Keywords: chylothorax, mitral regurgitation, pleural effusion
We report an unusual case of refractory chylothorax secondary to severe mitral regurgitation, with mitral valve replacement granting remission. We explore potential pathophysiological mechanisms and therapeutic options. This case highlights that treatment of the underlying cause is key to the successful management of chylothoraces.
1. Introduction
Chylothorax occurs as a result of disruption to the flow of chyle through the thoracic duct, which may result from obstruction due to compression, trauma, anatomical anomalies and malformations, or translocation of chylous fluid from the abdominal compartment. The majority of cases of chylothorax are due to malignancy and trauma [1]. We report a case of chylothorax secondary to severe mitral regurgitation, in the absence of heart failure with a low ejection fraction. This is the first reported case to the best of our knowledge.
2. Case Report
A 49‐year‐old man presented with native mitral valve infective endocarditis, with disseminated Streptococcus anginosis bacteremia. He has a past medical history of hypertension, hyperlipidemia and diabetes mellitus. This was complicated by severe mitral regurgitation and septic emboli to the brain, lungs, spleen and kidneys. Transthoracic echocardiogram showed a 19 by 13 mm vegetation on the anterior mitral valve, with severe mitral regurgitation. Left ventricular ejection fraction was preserved at 60%–65%. He developed acute pulmonary edema requiring endotracheal intubation and mechanical ventilation in the intensive care unit and was extubated after 2 days. In spite of effective antibiotics, persistent vegetations were present on transthoracic echocardiogram 5 weeks into treatment. He was offered surgery to remove infected tissue and for valvular repair but declined. He was subsequently discharged from hospital and completed 6 weeks of antibiotics for infective endocarditis.
He was subsequently admitted four times in the following year for symptomatic right pleural effusion requiring therapeutic chest drainage (Figures 1 and 2). An average of 2–2.5 L of pleural fluid was drained at each sitting. Symptomatic recurrence of pleural effusion occurred within approximately 2 weeks to a month following chest drainage. Pleural fluid investigations were significant for a milky, lymphocytic transudate, with a triglyceride level of 1.55 mmol/L consistent with chylothorax. Pleural fluid microbiology and cytology were negative for organisms and malignant cells respectively. There was no preceding history of trauma, nor evidence of malignancy. An interval transesophageal echocardiogram was performed, which showed persistent large mobile vegetation in the mitral valve, now complicated by a large perforation, through which severe mitral regurgitation courses (Video 1). Echocardiogram also showed a resultant dilated left atrium, right ventricle and right atrium, with mild to moderate tricuspid regurgitation. Computed Tomography of the thorax showed right pleural effusion, with no suspicious lung mass, pleural nodularities or lymphadenopathy (Figure 3). An indwelling pleural catheter was discussed as an alternative option given the frequent recurrence of symptomatic pleural effusion and reluctance for surgical repair, but the patient declined.
FIGURE 1.
Initial chest radiograph demonstrating large right pleural effusion.
FIGURE 2.
Subsequent chest radiograph demonstrating satisfactory effusion drainage following chest drain insertion.
VIDEO 1.
Transesophageal echocardiogram demonstrating perforated mitral valve with severe mitral regurgitation. Video content can be viewed at https://onlinelibrary.wiley.com/doi/10.1002/rcr2.70229
FIGURE 3.
Computed tomography (CT) of the thorax demonstrating right pleural effusion with chest drain in situ. No lung mass or pleural nodularities were noted.

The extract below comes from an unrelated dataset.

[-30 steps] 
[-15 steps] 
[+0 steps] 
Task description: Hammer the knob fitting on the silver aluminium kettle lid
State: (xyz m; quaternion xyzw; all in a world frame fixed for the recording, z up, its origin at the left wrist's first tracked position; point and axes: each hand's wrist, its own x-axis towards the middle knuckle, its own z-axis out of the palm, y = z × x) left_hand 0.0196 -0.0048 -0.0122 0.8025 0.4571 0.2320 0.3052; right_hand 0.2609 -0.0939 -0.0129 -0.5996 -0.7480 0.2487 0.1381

The patient eventually agreed to surgical repair after the fourth admission for symptomatic pleural effusion requiring serial chest drainage. He underwent mitral valve replacement, tricuspid valve annuloplasty and closure of the left atrial appendage. Central venous pressure measured immediately prior to surgery was elevated at 15 mmHg. Intraoperative findings showed dilated cardiac chambers, a 1.5 cm perforation of the A2 segment of the mitral valve, and healed vegetations at P3 and the posteromedial commissure, which were excised along with the anterior mitral leaflet. Additionally, the tricuspid valve annulus was severely dilated, and tricuspid valve annuloplasty was performed. Pleural adhesiolysis was also performed.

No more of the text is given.